The listing below is to be copied in full, line by line.
►
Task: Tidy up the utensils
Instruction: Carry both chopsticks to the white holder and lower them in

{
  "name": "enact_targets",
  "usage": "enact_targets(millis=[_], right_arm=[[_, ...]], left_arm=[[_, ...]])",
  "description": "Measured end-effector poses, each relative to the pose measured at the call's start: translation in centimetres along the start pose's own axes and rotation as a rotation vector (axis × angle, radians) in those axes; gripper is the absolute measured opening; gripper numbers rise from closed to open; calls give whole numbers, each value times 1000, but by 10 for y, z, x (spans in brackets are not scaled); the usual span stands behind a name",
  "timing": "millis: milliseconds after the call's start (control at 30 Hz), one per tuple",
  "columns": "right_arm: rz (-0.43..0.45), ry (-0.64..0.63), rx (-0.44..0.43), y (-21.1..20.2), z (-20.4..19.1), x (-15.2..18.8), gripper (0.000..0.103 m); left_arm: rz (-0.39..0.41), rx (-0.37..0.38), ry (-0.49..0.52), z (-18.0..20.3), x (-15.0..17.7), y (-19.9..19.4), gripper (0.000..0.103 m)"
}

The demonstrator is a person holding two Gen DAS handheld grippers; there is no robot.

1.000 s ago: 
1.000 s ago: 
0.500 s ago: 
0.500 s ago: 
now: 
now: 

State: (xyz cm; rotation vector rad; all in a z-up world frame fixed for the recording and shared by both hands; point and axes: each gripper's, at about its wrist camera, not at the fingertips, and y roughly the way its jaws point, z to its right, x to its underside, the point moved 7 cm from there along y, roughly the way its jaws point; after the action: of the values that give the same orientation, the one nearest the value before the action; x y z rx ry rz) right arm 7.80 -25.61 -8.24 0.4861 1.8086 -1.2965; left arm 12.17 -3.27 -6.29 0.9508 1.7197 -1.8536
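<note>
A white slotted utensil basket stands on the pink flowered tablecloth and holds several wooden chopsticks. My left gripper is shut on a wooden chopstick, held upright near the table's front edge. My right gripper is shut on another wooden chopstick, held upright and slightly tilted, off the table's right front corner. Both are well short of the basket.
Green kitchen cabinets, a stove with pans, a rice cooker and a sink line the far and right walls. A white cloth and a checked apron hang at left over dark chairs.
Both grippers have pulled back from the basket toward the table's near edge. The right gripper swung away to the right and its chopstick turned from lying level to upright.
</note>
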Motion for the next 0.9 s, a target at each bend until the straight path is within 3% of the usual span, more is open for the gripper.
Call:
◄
- **Answer for the task**
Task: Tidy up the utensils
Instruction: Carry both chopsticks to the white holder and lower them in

{
  "name": "enact_targets",
  "usage": "enact_targets(millis=[_], right_arm=[[_, ...]], left_arm=[[_, ...]])",
  "description": "Measured end-effector poses, each relative to the pose measured at the call's start: translation in centimetres along the start pose's own axes and rotation as a rotation vector (axis × angle, radians) in those axes; gripper is the absolute measured opening; gripper numbers rise from closed to open; calls give whole numbers, each value times 1000, but by 10 for y, z, x (spans in brackets are not scaled); the usual span stands behind a name",
  "timing": "millis: milliseconds after the call's start (control at 30 Hz), one per tuple",
  "columns": "right_arm: rz (-0.43..0.45), ry (-0.64..0.63), rx (-0.44..0.43), y (-21.1..20.2), z (-20.4..19.1), x (-15.2..18.8), gripper (0.000..0.103 m); left_arm: rz (-0.39..0.41), rx (-0.37..0.38), ry (-0.49..0.52), z (-18.0..20.3), x (-15.0..17.7), y (-19.9..19.4), gripper (0.000..0.103 m)"
}

The demonstrator is a person holding two Gen DAS handheld grippers; there is no robot.

1.000 s ago: 
1.000 s ago: 
0.500 s ago: 
0.500 s ago: 
now: 
now: 

State: (xyz cm; rotation vector rad; all in a z-up world frame fixed for the recording and shared by both hands; point and axes: each gripper's, at about its wrist camera, not at the fingertips, and y roughly the way its jaws point, z to its right, x to its underside, the point moved 7 cm from there along y, roughly the way its jaws point; after the action: of the values that give the same orientation, the one nearest the value before the action; x y z rx ry rz) right arm 7.80 -25.61 -8.24 0.4861 1.8086 -1.2965; left arm 12.17 -3.27 -6.29 0.9508 1.7197 -1.8536
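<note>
A white slotted utensil basket stands on the pink flowered tablecloth and holds several wooden chopsticks. My left gripper is shut on a wooden chopstick, held upright near the table's front edge. My right gripper is shut on another wooden chopstick, held upright and slightly tilted, off the table's right front corner. Both are well short of the basket.
Green kitchen cabinets, a stove with pans, a rice cooker and a sink line the far and right walls. A white cloth and a checked apron hang at left over dark chairs.
Both grippers have pulled back from the basket toward the table's near edge. The right gripper swung away to the right and its chopstick turned from lying level to upright.
</note>
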Motion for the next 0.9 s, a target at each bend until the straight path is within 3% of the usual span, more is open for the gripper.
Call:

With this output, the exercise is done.